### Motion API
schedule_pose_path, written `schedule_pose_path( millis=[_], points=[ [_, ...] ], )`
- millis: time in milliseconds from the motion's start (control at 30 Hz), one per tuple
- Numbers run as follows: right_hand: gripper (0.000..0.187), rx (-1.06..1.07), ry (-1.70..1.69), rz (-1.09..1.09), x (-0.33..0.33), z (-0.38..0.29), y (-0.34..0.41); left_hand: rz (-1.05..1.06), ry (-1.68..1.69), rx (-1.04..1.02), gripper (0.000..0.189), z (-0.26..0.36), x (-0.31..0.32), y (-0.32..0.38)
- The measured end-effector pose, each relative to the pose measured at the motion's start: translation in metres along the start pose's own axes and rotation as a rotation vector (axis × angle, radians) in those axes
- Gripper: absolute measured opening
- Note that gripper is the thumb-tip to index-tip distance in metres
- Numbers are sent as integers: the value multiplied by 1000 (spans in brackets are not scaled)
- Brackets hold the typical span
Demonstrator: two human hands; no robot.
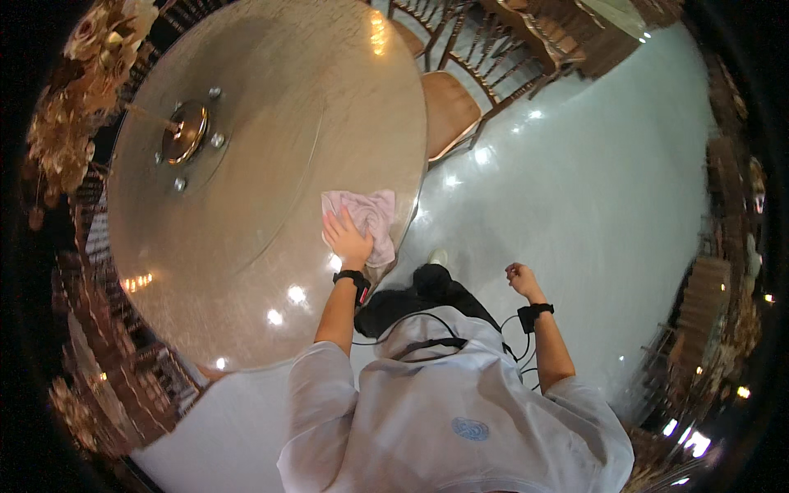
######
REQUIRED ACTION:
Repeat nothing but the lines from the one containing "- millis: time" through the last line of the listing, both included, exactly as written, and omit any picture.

SOLVED EXERCISE:
- millis: time in milliseconds from the motion's start (control at 30 Hz), one per tuple
- Numbers run as follows: right_hand: gripper (0.000..0.187), rx (-1.06..1.07), ry (-1.70..1.69), rz (-1.09..1.09), x (-0.33..0.33), z (-0.38..0.29), y (-0.34..0.41); left_hand: rz (-1.05..1.06), ry (-1.68..1.69), rx (-1.04..1.02), gripper (0.000..0.189), z (-0.26..0.36), x (-0.31..0.32), y (-0.32..0.38)
- The measured end-effector pose, each relative to the pose measured at the motion's start: translation in metres along the start pose's own axes and rotation as a rotation vector (axis × angle, radians) in those axes
- Gripper: absolute measured opening
- Note that gripper is the thumb-tip to index-tip distance in metres
- Numbers are sent as integers: the value multiplied by 1000 (spans in brackets are not scaled)
- Brackets hold the typical span
Demonstrator: two human hands; no robot.

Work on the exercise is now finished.